- [WORK REQUIRED] Your task is to copy each line of the records that includes the string "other".

- [GIVEN RECORDS]
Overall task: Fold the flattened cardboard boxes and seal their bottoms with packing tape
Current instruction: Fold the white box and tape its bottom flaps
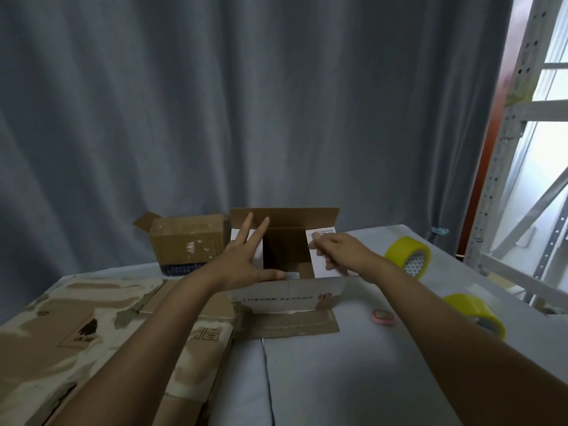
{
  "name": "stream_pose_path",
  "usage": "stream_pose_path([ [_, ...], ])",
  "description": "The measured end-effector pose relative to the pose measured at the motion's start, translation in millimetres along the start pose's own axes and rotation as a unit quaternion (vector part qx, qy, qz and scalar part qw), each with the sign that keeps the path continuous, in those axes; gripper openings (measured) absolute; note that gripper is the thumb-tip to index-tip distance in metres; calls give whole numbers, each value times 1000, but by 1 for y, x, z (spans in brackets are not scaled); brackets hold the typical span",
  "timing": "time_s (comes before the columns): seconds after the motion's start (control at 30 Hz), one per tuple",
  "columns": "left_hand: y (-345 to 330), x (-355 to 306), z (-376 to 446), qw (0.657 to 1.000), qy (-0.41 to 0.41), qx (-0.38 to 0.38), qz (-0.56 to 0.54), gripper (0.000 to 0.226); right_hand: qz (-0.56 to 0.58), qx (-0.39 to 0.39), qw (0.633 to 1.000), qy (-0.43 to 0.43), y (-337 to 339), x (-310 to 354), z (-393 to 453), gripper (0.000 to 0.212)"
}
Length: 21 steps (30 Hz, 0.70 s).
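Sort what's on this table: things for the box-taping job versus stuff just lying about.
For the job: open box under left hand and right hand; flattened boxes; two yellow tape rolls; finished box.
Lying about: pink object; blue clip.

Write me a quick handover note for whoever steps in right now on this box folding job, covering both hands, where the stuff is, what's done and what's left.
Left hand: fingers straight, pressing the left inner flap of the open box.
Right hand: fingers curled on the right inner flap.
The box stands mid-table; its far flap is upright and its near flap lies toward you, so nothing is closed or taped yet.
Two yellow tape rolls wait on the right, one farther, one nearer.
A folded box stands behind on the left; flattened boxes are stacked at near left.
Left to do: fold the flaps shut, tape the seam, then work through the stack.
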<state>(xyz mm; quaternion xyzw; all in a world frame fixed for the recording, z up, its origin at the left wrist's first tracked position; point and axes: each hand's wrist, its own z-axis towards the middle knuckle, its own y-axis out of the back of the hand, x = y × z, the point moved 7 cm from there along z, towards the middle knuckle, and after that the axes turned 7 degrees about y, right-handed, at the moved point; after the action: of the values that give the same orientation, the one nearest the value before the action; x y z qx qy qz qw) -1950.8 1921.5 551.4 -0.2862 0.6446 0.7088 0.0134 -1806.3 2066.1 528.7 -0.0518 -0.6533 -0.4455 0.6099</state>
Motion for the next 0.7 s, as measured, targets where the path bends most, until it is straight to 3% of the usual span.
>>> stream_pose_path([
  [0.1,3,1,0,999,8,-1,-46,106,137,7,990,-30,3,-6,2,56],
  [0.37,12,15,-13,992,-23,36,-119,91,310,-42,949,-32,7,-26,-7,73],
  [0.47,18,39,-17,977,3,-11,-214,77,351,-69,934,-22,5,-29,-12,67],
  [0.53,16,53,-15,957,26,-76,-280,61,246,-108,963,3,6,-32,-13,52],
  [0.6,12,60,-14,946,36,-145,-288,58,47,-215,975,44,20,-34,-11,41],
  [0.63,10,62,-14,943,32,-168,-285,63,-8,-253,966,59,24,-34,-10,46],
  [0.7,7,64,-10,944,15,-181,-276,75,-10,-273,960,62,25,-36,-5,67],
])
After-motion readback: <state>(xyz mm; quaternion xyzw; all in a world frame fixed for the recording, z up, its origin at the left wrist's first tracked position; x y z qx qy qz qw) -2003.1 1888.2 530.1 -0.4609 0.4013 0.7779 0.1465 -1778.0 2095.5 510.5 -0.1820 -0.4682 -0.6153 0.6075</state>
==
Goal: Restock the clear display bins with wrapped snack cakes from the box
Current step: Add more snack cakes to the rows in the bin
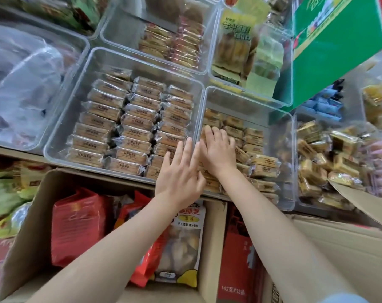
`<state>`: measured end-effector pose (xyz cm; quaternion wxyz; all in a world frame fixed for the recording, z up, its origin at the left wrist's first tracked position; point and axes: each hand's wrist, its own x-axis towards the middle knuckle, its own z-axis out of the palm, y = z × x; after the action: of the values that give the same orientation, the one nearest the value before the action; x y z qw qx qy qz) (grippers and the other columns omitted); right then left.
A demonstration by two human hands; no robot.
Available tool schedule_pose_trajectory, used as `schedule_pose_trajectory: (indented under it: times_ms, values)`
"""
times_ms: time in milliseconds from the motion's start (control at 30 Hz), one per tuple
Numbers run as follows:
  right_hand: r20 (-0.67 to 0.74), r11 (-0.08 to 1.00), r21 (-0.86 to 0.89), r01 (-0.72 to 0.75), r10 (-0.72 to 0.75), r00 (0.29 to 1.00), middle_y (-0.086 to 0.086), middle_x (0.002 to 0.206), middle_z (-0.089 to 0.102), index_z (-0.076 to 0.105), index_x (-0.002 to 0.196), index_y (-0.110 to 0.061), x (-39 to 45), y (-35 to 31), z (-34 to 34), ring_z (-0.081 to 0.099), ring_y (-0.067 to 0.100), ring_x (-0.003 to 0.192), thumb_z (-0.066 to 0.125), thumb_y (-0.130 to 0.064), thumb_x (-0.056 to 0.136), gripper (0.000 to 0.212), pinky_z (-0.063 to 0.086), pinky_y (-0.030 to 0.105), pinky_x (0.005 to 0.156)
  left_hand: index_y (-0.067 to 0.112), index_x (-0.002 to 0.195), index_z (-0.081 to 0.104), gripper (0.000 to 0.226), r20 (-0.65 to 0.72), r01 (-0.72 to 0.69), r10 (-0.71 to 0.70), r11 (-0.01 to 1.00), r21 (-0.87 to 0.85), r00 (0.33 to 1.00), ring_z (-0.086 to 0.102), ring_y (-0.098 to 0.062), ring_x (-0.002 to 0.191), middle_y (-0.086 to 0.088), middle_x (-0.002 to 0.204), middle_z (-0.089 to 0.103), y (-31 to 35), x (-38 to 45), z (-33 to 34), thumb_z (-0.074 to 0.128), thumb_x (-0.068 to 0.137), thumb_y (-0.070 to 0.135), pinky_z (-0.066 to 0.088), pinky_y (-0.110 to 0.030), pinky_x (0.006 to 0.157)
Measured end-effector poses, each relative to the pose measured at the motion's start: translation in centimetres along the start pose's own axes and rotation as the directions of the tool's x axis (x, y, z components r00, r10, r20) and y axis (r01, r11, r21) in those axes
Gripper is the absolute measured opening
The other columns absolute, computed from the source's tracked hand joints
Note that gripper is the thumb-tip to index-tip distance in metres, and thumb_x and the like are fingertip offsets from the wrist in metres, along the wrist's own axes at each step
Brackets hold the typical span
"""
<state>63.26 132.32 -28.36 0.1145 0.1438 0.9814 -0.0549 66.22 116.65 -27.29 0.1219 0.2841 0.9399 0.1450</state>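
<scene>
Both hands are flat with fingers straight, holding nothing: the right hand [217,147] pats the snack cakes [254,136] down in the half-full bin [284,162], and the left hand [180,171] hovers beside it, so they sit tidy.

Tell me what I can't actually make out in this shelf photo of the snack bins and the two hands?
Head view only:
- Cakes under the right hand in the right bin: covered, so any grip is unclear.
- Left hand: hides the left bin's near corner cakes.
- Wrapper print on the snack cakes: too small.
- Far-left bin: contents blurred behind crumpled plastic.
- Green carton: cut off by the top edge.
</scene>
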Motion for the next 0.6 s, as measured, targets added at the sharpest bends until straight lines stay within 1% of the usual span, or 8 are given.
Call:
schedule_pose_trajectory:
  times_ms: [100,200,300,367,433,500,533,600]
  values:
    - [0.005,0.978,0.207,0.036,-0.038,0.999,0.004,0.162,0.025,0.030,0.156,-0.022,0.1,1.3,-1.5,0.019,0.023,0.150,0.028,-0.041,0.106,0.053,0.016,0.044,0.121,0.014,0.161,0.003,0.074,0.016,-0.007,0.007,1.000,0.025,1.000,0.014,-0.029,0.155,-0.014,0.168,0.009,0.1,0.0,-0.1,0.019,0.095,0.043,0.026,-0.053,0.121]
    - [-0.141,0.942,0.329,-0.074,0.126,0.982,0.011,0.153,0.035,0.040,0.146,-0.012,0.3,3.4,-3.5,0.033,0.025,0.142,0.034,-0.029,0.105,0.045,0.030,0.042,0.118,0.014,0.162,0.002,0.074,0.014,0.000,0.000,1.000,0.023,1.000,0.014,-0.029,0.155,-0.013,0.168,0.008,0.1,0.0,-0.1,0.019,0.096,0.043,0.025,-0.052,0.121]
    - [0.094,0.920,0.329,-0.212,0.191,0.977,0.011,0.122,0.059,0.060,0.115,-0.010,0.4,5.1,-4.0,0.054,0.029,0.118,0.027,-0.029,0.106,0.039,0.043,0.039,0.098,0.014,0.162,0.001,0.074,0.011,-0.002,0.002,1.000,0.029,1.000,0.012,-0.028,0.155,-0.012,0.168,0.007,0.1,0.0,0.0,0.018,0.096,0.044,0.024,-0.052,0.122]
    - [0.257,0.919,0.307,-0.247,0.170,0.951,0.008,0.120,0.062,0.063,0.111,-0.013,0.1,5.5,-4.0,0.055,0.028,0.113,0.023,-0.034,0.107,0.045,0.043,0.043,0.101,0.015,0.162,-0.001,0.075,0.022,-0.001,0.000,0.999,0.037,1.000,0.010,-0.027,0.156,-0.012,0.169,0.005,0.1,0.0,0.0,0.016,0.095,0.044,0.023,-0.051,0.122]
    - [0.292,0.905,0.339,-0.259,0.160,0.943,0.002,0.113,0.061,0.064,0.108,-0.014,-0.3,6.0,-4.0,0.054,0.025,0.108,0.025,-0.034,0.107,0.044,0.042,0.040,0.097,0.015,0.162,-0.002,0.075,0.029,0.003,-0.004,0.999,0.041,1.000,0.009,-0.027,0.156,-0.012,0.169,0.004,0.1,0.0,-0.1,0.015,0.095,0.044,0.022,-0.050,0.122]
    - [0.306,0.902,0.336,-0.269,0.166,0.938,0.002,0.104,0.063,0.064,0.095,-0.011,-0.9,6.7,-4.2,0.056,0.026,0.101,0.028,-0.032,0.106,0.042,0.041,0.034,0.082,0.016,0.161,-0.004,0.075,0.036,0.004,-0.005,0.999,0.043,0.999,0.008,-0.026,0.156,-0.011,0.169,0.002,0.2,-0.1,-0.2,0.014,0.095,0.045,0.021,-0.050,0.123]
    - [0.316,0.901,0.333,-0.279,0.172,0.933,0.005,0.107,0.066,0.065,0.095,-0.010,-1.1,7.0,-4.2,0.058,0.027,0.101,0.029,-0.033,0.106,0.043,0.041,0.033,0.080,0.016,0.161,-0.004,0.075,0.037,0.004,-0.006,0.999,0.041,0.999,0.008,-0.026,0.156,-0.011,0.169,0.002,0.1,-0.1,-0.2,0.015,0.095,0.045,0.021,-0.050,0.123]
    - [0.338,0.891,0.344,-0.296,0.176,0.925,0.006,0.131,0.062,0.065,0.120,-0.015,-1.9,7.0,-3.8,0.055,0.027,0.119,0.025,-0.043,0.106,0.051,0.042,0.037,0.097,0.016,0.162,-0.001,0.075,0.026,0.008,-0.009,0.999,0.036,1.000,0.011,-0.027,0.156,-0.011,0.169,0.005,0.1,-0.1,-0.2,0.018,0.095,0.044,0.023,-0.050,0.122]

- [SOLUTION FOR THIS PROBLEM]
`<state>`: measured end-effector pose (xyz cm; quaternion wxyz; all in a world frame fixed for the recording, z up, its origin at the left wrist's first tracked position; point and axes: each hand's wrist, its own x-axis towards the middle knuckle, its own z-axis out of the palm, y = z × x; after the action: of the values that give the same orientation, the one nearest the value before the action; x y z qw qx qy qz) (grippers and the other columns omitted); right then left.
The other columns absolute, computed from the source's tracked hand joints

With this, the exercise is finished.